Containers being used as crime-fighting bases

Shipping containers are proving to be just what Cape Town communities need.

According to the city’s mayoral committee member for safety and security and social services, JP Smith, containers are playing a pivotal role in the fight against crime in several neighbourhoods.

In order to serve as an operations base for neighbourhood watches, 12-metre shipping containers are fitted with plug points, kitchens and toilets before being connected to the electricity and wastewater networks.

They then provide a much-needed hub for neighbourhood crime-fighting activities.

Smith said the latest deployment was the delivery of a converted container to a community in an informal settlement in Cape Town.

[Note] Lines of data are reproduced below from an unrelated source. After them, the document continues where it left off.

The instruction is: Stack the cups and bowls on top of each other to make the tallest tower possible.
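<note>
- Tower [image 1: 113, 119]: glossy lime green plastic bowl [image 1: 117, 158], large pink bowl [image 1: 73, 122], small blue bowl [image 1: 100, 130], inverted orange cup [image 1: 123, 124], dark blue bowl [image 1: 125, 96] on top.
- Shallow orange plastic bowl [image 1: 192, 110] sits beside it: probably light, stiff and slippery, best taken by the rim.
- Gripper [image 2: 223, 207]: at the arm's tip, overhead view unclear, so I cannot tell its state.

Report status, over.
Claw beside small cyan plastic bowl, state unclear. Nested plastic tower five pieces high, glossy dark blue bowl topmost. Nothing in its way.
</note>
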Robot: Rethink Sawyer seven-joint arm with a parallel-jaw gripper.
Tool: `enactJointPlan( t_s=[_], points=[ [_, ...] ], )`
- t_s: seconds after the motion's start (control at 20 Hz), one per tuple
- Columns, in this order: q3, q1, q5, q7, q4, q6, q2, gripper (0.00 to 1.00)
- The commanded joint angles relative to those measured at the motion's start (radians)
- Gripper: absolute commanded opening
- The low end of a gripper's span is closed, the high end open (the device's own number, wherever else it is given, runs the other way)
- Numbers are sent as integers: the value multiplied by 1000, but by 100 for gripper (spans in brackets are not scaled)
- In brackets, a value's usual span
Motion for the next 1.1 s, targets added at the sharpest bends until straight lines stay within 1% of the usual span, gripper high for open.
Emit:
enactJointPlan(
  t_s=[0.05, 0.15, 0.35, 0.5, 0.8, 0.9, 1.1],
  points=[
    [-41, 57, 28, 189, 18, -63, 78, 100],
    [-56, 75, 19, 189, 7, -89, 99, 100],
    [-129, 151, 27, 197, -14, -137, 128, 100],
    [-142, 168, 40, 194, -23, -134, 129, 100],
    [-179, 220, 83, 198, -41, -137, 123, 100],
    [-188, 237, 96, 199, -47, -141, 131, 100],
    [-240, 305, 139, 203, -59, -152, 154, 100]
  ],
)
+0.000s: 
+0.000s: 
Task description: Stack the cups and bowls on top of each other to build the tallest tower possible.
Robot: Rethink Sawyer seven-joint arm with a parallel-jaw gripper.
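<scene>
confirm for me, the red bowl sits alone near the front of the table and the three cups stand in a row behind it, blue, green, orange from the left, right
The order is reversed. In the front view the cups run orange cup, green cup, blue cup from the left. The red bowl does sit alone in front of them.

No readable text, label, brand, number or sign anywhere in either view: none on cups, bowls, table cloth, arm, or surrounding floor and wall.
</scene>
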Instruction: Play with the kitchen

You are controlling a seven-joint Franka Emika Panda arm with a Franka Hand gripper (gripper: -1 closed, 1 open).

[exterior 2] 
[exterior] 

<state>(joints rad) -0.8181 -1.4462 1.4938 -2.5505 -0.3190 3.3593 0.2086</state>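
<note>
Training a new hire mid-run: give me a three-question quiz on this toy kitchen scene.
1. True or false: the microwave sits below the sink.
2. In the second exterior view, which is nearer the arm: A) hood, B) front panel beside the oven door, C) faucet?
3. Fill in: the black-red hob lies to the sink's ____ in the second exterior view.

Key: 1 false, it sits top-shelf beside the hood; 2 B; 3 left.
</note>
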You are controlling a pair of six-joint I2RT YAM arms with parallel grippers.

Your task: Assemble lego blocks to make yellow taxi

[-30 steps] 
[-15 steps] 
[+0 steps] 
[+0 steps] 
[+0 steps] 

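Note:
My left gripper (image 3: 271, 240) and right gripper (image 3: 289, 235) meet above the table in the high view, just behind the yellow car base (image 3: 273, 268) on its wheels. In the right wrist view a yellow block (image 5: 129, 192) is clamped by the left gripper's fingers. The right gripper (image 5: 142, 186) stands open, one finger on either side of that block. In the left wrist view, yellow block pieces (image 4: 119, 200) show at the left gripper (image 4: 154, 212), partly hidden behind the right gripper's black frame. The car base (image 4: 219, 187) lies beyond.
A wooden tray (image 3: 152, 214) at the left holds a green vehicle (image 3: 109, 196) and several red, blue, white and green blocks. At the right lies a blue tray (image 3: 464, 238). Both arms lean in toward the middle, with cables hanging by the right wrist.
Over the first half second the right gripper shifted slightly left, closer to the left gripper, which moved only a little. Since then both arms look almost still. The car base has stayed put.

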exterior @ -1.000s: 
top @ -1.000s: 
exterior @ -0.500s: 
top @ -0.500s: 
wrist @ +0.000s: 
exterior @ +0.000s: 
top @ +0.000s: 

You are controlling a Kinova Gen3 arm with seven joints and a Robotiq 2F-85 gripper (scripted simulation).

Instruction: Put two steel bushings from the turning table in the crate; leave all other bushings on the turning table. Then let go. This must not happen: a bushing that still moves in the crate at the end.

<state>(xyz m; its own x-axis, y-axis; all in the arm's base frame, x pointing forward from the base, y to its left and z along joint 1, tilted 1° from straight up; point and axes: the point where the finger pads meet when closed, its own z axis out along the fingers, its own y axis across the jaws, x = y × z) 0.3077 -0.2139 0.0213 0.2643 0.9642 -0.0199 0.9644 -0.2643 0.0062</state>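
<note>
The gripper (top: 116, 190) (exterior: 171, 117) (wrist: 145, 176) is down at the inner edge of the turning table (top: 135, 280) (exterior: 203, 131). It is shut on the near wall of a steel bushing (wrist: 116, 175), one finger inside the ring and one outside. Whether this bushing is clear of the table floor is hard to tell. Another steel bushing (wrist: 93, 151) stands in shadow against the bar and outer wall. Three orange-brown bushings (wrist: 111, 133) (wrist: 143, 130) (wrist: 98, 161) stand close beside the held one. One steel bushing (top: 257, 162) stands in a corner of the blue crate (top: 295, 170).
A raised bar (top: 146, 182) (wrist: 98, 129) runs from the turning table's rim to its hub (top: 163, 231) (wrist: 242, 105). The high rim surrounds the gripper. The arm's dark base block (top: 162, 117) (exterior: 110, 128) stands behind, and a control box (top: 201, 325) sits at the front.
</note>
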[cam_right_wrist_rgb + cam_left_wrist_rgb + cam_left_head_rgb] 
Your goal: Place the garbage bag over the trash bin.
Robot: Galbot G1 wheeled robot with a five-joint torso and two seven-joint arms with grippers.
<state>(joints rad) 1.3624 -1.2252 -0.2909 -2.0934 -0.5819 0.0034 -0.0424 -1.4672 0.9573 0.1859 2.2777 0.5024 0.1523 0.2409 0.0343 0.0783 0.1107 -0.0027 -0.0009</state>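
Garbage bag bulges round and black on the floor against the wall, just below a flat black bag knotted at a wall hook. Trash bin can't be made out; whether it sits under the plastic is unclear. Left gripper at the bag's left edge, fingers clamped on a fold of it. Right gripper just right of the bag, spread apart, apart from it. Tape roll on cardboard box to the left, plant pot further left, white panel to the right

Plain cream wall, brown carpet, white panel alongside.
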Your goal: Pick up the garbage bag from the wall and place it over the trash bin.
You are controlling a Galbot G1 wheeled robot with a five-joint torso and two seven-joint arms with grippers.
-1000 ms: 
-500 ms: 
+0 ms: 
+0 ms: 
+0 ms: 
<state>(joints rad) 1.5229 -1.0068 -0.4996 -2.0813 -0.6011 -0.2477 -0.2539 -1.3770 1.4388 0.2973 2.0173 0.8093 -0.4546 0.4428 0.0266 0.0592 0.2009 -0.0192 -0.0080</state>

The Kosovo Neighbourhood Watch applied in 2015 for a container as part of its commitment to rooting out crime in the informal settlement.

The Westgate Neighbourhood Watch in Mitchells Plain took delivery of a similar container in August.

“These containers act as places where neighbourhood watch members can gather for deployment, breaks or even just to be accessible to the public to report incidents,” said Smith. “Many watch groups do not have a central gathering point, and it becomes even more tricky in an informal settlement like Kosovo, so this container represents an opportunity to improve the neighbourhood watch’s operations.”

Smith said the Westgate Neighbourhood Watch had opted to use its container to not just serve as the group’s headquarters, but also to monitor the community CCTV system.

According to councillor Mzwakhe Nqavashe, an application has been made to the city to place a permanent clerk at the Kosovo container to also assist the community with other city-related service delivery matters.

This, he said, would ensure maximum value from the facility.

Smith said the containers were secured and refurbished by the city as part of its commitment to assist neighbourhood watch organisations.

“The importance of community policing should not be underestimated,” said Smith. “We have witnessed first-hand how crime has dropped in areas with well-organised neighbourhood watch groups.”